ACTIVITY:
Take the line that contains "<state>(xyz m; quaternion" in the data below and each line after it, through the last, and repeat them unchanged.

========================

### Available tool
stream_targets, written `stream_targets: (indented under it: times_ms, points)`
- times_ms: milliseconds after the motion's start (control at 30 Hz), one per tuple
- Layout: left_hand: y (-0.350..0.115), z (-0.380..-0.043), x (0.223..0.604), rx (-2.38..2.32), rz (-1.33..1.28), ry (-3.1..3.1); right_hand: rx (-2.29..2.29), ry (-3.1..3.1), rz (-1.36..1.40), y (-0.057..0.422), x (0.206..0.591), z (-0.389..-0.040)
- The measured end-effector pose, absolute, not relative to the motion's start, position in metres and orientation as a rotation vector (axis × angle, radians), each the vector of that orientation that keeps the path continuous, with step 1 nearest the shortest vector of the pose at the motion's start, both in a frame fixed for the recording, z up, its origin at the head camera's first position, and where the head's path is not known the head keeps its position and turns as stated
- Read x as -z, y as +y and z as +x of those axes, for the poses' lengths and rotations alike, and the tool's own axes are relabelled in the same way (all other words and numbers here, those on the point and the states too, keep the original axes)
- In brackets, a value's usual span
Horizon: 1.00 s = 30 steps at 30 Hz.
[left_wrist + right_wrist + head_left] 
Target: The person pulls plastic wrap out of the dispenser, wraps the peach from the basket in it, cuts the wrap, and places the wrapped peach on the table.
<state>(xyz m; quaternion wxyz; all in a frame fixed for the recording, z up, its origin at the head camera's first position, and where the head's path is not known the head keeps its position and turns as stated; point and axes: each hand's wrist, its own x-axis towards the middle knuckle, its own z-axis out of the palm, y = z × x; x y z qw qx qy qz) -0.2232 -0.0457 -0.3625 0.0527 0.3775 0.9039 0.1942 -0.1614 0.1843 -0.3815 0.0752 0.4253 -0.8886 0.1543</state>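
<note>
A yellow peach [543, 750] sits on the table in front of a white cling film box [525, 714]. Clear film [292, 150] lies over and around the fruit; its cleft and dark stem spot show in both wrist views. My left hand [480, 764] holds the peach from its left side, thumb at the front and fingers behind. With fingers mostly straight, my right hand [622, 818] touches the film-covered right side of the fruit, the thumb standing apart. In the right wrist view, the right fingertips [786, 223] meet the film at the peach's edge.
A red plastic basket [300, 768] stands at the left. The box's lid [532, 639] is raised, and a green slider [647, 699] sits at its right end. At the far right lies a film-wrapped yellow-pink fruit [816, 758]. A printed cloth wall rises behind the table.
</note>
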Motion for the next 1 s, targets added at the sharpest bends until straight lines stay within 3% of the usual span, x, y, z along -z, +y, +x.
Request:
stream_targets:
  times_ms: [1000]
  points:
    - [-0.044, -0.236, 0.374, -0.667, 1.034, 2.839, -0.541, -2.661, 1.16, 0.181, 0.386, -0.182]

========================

OUTPUT OF THE TASK:
<state>(xyz m; quaternion wxyz; all in a frame fixed for the recording, z up, its origin at the head camera's first position, and where the head's path is not known the head keeps its position and turns as stated; point and axes: each hand's wrist, its own x-axis towards the middle knuckle, its own z-axis out of the palm, y = z × x; x y z qw qx qy qz) -0.2232 -0.0457 -0.3625 0.0527 0.3775 0.9039 0.1942 -0.1614 0.1843 -0.3815 0.0752 0.4253 -0.8886 0.1543</state>
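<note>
A yellow peach [543, 750] sits on the table in front of a white cling film box [525, 714]. Clear film [292, 150] lies over and around the fruit; its cleft and dark stem spot show in both wrist views. My left hand [480, 764] holds the peach from its left side, thumb at the front and fingers behind. With fingers mostly straight, my right hand [622, 818] touches the film-covered right side of the fruit, the thumb standing apart. In the right wrist view, the right fingertips [786, 223] meet the film at the peach's edge.
A red plastic basket [300, 768] stands at the left. The box's lid [532, 639] is raised, and a green slider [647, 699] sits at its right end. At the far right lies a film-wrapped yellow-pink fruit [816, 758]. A printed cloth wall rises behind the table.
</note>
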Motion for the next 1 s, targets added at the sharpest bends until straight lines stay within 3% of the usual span, x, y, z along -z, +y, +x.
Request:
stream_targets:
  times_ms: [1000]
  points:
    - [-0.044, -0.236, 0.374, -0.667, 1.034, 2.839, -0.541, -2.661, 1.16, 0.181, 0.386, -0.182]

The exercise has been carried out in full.